Thursday, September 27, 2007

What were the English thinking?

I overheard my dad explaining my 5 year old son how the scoring works in tennis. It was the US Open tournament and Belgian's Justine Henin was in the final. "Love" is "zero". You increase from "fifteen," to "thirty," and then (not forty-five, but) "forty". Then you switch between "deuce" and advantage". What were the English thinking? The scoring in soccer was so simple. Where did the scoring system used in tennis come from. I had to look it up.
Although the origin of "love" as a "zero" score is often heard of as representing the French word l'œuf (meaning 'egg') due to the similarity in shape between an egg and a zero, it is more plausible that it originated from the phrase 'to play for love' (of the game). The origins of the fifteen, thirty, forty scores are somewhat unclear - one common explanation is that the scoring system was copied from the game sphairistike, which was played by British officers in India during the 19th century. That game's scoring system was based on the different gun calibres of the British naval ships. When firing a salute, the ships first fired their 15-pound guns on the main deck, followed by the 30-pound guns of the middle deck, and finally by the 40-pound lower gun deck.
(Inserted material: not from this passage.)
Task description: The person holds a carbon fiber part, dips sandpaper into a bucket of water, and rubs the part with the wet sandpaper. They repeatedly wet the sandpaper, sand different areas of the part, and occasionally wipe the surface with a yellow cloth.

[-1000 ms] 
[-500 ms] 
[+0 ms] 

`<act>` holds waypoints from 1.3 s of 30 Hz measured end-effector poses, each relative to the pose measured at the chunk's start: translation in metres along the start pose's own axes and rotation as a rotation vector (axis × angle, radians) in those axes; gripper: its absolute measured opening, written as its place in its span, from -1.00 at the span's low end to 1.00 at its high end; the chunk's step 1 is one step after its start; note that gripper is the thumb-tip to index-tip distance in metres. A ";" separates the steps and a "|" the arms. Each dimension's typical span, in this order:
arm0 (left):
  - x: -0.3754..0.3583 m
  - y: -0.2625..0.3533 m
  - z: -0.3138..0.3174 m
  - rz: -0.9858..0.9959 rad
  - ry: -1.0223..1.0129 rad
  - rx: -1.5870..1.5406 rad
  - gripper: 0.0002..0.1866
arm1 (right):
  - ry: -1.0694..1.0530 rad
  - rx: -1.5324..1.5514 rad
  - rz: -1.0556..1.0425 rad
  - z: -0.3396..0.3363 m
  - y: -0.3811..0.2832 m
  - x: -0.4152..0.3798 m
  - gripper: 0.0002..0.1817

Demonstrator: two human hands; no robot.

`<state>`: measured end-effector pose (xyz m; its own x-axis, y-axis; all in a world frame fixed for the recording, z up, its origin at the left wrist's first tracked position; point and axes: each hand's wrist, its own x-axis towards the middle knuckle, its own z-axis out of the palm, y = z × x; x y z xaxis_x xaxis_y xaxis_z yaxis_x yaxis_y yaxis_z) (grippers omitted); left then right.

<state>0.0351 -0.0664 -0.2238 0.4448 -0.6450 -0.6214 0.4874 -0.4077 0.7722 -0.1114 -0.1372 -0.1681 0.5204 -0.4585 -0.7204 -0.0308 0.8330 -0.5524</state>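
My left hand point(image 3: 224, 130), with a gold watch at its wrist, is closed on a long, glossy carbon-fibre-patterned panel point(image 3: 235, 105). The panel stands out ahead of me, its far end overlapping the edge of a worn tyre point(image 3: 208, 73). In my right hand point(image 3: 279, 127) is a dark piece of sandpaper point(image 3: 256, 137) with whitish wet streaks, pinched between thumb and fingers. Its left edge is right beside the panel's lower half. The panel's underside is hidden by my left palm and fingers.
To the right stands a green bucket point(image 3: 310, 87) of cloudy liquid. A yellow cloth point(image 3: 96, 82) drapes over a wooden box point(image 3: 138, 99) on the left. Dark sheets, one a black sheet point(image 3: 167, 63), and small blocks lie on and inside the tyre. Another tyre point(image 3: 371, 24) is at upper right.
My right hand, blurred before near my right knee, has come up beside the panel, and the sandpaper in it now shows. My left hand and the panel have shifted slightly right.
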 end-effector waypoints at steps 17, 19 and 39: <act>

The scoring system is also sometimes said to have medieval and French roots. A clock face was used on court, with a quarter move of the hand to indicate a score of fifteen, thirty, and forty-five. When the hand moved to sixty, the game was over. Previously, tennis had a scoring system like table tennis or "ping pong". This explanation seems unlikely since Medieval France predates the advent of mechanical clocks, with sundials being the chronometer of choice at the time.